ATPase activity as a function of Ca²⁺ concentration for SERCA (circles) and SERCA + PLN (triangles) proteoliposomes. To mimic physiological resting-state conditions, the proteoliposomes were preincubated with 0.06 μm calcium and 4 mm ATP. SERCA ATPase activity was initiated by the addition of the remaining calcium required to achieve 0.1–10 μm free calcium. The lines represent curve fitting of the experimental data using the Hill equation (kinetic parameters can be found in Table 1). Each data point is the mean ± S.E. (n ≥ 4). Error bars represent S.E.

Figure 8.

The SERCA transport cycle with structural states relevant to the present study.
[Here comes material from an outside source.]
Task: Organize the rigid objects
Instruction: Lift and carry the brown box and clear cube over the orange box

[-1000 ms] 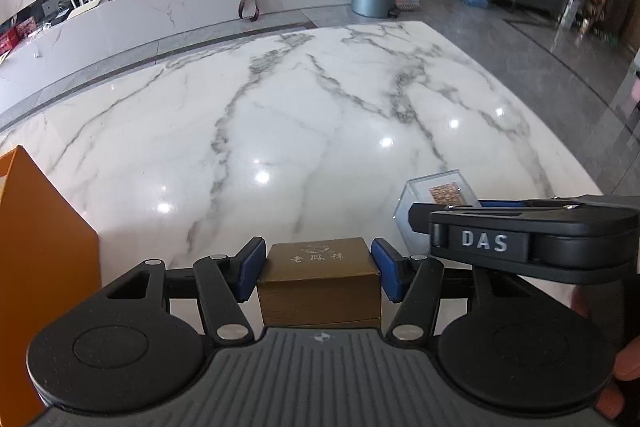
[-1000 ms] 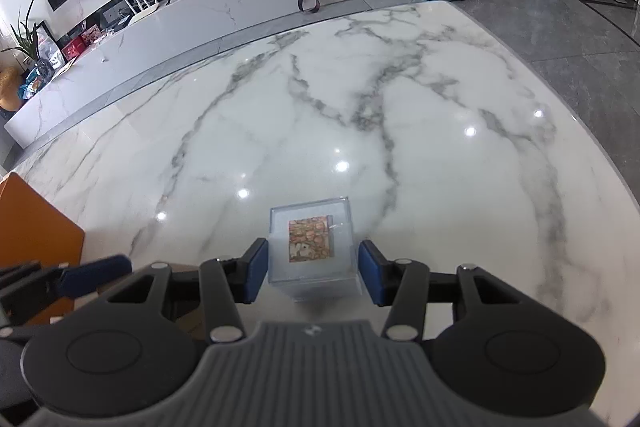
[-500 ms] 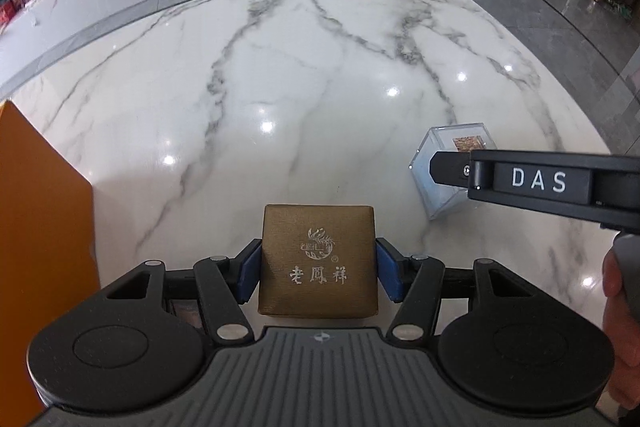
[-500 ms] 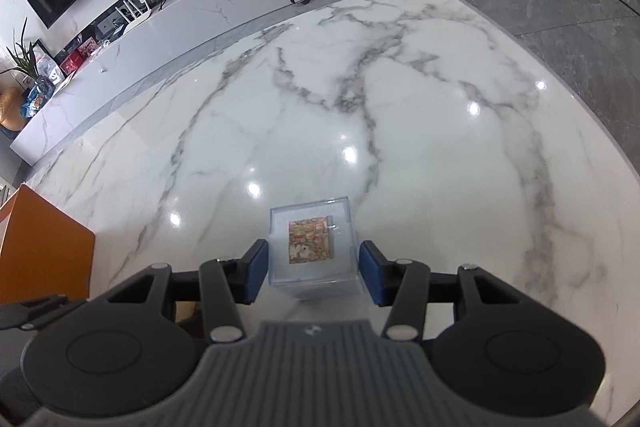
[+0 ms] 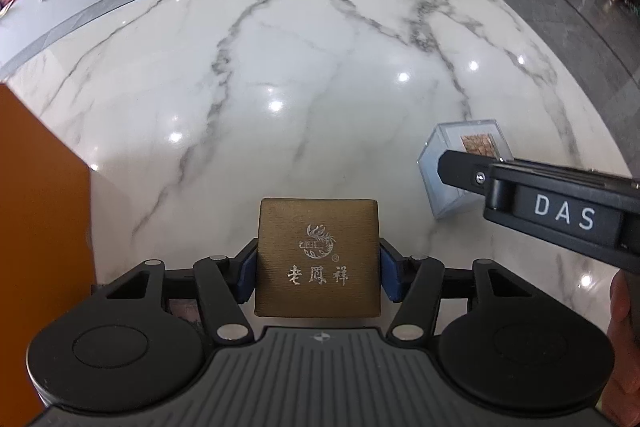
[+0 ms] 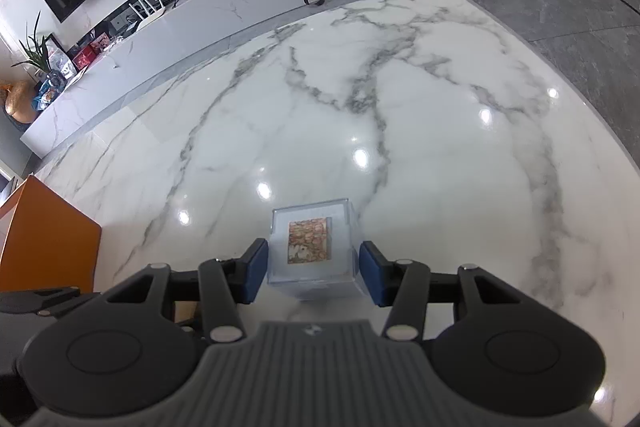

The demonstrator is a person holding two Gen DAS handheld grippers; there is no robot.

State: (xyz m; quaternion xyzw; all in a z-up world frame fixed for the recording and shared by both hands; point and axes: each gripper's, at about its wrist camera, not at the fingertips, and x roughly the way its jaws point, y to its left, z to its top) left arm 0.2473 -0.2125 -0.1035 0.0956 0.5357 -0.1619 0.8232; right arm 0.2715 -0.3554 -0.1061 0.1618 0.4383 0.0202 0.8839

The preincubation and starting conditions used herein are indicated with corresponding structures of SERCA. Shown are the calcium-free E2 state (Protein Data Bank code 1IWO), an E1-like state promoted by calcium (Protein Data Bank code 1SU4), an E2-like state promoted by ATP (Protein Data Bank code 4H1W), and a catalytically active E1-ATP-Ca²⁺ state (Protein Data Bank code 1T5S). For condition iv with low calcium and high ATP concentrations, PLN inhibition appears to follow the on-pathway E2 to E1 transition; however, the structural state of SERCA under these conditions is unknown.